- ASSIGNMENT
Copy the data that follows, exactly and completely.

- THE DATA

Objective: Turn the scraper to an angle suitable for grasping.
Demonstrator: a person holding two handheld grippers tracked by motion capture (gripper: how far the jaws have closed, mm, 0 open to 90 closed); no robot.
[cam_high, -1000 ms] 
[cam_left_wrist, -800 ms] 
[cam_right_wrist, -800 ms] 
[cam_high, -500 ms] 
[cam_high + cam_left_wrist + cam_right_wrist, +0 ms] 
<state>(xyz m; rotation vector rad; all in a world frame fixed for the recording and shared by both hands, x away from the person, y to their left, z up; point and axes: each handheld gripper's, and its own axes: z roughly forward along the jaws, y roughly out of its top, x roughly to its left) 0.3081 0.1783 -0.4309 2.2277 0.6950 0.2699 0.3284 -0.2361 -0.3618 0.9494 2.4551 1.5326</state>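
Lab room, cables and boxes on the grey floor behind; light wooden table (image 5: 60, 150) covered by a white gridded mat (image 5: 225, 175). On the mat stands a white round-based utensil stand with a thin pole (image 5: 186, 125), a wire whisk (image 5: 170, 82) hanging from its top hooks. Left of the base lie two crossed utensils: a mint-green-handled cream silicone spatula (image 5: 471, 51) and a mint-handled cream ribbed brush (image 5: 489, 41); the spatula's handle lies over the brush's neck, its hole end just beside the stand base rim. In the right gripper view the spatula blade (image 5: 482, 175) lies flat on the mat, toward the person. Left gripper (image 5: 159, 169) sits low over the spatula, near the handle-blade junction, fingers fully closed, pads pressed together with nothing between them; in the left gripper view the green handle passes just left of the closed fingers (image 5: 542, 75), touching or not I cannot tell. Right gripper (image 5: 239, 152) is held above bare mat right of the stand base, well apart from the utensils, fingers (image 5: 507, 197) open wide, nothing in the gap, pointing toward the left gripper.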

- RESULT
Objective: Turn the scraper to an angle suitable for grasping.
Demonstrator: a person holding two handheld grippers tracked by motion capture (gripper: how far the jaws have closed, mm, 0 open to 90 closed); no robot.
[cam_high, -1000 ms] 
[cam_left_wrist, -800 ms] 
[cam_right_wrist, -800 ms] 
[cam_high, -500 ms] 
[cam_high + cam_left_wrist + cam_right_wrist, +0 ms] 
<state>(xyz m; rotation vector rad; all in a world frame fixed for the recording and shared by both hands, x away from the person, y to their left, z up; point and axes: each handheld gripper's, and its own axes: z roughly forward along the jaws, y roughly out of its top, x roughly to its left) 0.3081 0.1783 -0.4309 2.2277 0.6950 0.2699 0.3284 -0.2361 -0.3618 0.9494 2.4551 1.5326</state>
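Lab room, cables and boxes on the grey floor behind; light wooden table (image 5: 60, 150) covered by a white gridded mat (image 5: 225, 175). On the mat stands a white round-based utensil stand with a thin pole (image 5: 186, 125), a wire whisk (image 5: 170, 82) hanging from its top hooks. Left of the base lie two crossed utensils: a mint-green-handled cream silicone spatula (image 5: 471, 51) and a mint-handled cream ribbed brush (image 5: 489, 41); the spatula's handle lies over the brush's neck, its hole end just beside the stand base rim. In the right gripper view the spatula blade (image 5: 482, 175) lies flat on the mat, toward the person. Left gripper (image 5: 159, 169) sits low over the spatula, near the handle-blade junction, fingers fully closed, pads pressed together with nothing between them; in the left gripper view the green handle passes just left of the closed fingers (image 5: 542, 75), touching or not I cannot tell. Right gripper (image 5: 239, 152) is held above bare mat right of the stand base, well apart from the utensils, fingers (image 5: 507, 197) open wide, nothing in the gap, pointing toward the left gripper.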

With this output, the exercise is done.